E’ un pensiero comune che le persone estroverse e socievoli con una ricca vita di relazioni sociali positive vivono meglio e più a lungo rispetto alle persone più introverse e isolate. Il concetto ha avuto riscontro scientifico grazie ad uno studio pubblicato il 19 giugno scorso sulla rivista Nature Human Behaviour [1], secondo cui la solitudine e l’isolamento sono associati ad un aumento del rischio di morte per tutte le cause, rispettivamente dal 14 al 32% in più. La ricerca è stata condotta da Maoqing Wang e coll. dell’università cinese di Harbin.

Il team cinese ha condotto una revisione sistematica e una meta-analisi di 90 studi pubblicati tra il 1986 e il 2022, per un totale di 2.205.199 individui in campioni il cui stato di salute è stato costantemente monitorato nel tempo.
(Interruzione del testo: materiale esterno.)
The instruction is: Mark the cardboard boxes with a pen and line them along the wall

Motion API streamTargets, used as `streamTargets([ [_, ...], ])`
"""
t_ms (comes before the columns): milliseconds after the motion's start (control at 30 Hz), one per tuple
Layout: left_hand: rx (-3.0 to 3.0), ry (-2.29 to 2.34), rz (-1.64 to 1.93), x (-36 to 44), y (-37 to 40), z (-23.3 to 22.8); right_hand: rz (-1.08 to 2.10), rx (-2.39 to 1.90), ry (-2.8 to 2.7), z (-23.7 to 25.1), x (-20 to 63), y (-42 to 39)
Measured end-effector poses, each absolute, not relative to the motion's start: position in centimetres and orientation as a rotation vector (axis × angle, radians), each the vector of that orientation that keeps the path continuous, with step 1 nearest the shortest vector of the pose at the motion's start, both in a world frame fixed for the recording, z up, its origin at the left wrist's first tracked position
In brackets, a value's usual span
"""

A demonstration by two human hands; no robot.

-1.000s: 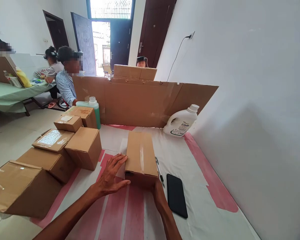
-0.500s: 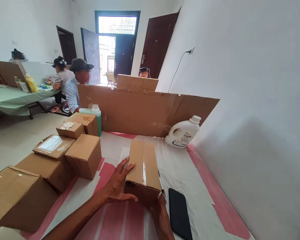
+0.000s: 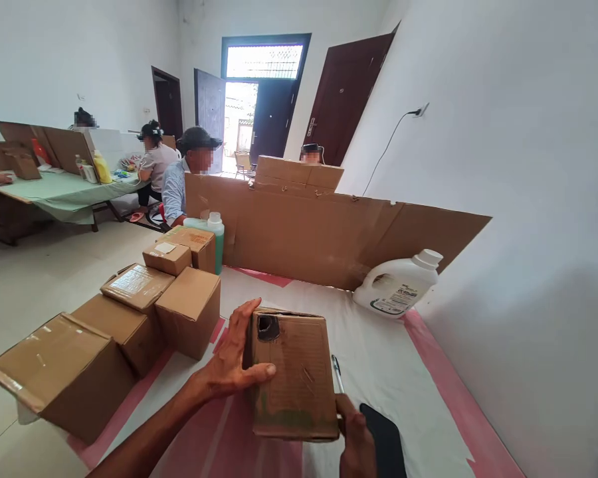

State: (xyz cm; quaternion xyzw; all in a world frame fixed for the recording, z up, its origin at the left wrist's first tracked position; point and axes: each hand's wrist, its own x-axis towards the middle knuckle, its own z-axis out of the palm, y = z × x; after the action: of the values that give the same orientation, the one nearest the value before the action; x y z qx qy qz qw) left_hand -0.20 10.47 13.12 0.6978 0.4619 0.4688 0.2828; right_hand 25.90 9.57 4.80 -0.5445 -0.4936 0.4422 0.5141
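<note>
- The brown cardboard box [image 3: 294,375] stands tipped up on the near middle of the white-and-pink table cover [image 3: 408,372], its broad scuffed face turned toward the camera and a dark torn hole near its top left corner.
- The left hand [image 3: 232,368] clasps the box's left edge, fingers spread along the side and thumb pressed flat on the front face.
- The right hand [image 3: 356,441] grips the lower right corner from below, closed on it; its fingers are mostly hidden.
- The box's long axis runs from near to far, between the two hands; the left hand sits higher and holds more of it.
- Just right lie a pen [image 3: 337,373] and a black phone [image 3: 386,445].
- Stacked cardboard boxes [image 3: 187,309] sit to the left, well apart.
</note>
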Motion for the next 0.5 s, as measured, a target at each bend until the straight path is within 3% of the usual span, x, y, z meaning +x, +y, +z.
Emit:
streamTargets([
  [267,1.745,1.107,1.256,0.7,9.4,13.3,1.548,-0.918,-0.893,12.8,21.3,12.1],
  [500,1.481,1.132,1.15,2.3,6.2,15.6,1.573,-0.874,-0.66,13.0,20.1,7.1],
])
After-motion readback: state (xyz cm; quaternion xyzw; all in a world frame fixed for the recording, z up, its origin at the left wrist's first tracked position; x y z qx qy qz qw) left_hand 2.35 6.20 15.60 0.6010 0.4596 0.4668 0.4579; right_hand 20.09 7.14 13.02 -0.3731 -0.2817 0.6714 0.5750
Di questi studi, 29 sono stati condotti negli Stati Uniti e 61 in altri Paesi, tra cui Regno Unito, Giappone e Finlandia; tutti i partecipanti avevano almeno 18 anni e il 70% aveva compiuto i 50 anni. Visto che vivere meglio è più a lungo può interessare tutti merita approfondire l’argomento.


L’alternativa tra isolamento sociale e solitudine

Già A. Maslow aveva posto la sfera sociale delle interrelazioni umane basate sull’amicizia, sul ricevere e donare affetto e sull’appartenere ad un gruppo come bisogno fondamentale, una volta soddisfatti i bisogni fisiologici e di sicurezza.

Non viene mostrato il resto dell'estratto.